The Euro region, which showed signs of a sharp turnaround in growth, is up against a new form of crisis. Angela Merkel is finding it tough to do a fourth encore as her proposed coalition is in disarray. Angela Merkel’s party could not agree with other coalition partners on crucial issues pertaining to migration. Migration from Syria and Africa has been a major challenge for all EU nations and Merkel has been one of those who have propounded a more sympathetic approach towards migrants. Apart from the migrant issue, there are key issues like Russian sanctions, Macron’s proposal for a stronger Euro, outcome of BREXIT and the bailout of Greece.
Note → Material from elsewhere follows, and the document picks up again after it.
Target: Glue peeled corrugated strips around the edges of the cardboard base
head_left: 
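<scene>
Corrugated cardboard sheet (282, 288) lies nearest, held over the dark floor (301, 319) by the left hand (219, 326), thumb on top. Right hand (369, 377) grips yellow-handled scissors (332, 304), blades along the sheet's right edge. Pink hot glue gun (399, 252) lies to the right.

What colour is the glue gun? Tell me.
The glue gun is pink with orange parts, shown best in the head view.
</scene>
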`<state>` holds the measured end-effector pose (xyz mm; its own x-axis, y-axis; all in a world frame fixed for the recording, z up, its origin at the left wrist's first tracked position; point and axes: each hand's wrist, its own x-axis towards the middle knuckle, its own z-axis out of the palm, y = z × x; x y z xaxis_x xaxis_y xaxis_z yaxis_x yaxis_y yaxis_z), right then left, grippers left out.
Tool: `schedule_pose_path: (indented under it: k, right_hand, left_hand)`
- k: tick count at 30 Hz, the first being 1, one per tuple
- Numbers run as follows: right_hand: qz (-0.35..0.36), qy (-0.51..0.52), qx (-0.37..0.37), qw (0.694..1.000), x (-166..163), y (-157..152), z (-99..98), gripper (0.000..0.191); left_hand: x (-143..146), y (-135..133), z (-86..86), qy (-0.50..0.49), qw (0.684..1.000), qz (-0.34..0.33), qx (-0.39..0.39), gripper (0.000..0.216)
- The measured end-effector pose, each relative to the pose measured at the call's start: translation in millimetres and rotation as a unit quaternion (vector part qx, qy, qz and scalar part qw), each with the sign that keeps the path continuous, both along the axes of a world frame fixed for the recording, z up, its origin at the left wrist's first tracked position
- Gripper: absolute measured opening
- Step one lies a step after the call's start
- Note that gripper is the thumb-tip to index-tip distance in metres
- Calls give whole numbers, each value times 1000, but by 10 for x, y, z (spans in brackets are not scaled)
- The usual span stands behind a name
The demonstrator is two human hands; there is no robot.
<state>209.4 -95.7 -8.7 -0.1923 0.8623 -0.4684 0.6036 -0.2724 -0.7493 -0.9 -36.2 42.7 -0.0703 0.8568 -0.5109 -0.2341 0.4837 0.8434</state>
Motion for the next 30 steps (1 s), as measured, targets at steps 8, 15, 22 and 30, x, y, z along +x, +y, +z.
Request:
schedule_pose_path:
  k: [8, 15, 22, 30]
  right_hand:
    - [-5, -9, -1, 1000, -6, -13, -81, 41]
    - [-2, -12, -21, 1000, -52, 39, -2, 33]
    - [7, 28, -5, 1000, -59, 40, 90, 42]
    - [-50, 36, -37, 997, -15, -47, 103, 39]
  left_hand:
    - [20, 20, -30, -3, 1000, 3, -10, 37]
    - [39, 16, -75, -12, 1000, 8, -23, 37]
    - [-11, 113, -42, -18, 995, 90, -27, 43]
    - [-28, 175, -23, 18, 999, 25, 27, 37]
Europe was looking up to Merkel to provide leadership on these issues as the largest economy, but now her position and stature in the EU could stand diminished.
On the back of the dollar debt default by RCOM, Hong Kong based SC Lowy Financial HK Ltd believes that RCOM may be headed for insolvency unless it is able to sell its assets at the valuations that it claims. According to SC Lowy, the Bankruptcy Code in India could consider RCOM a fit case for referring to insolvency. RCOM has debt to the tune of Rs.44,500 crore of which it had proposed to repay debt to the tune of Rs.27,500 crore through the sale of towers to Brookfield and its deal with Aircel. With the both deals falling through, there are doubts over whether RCOM can justify its guidance.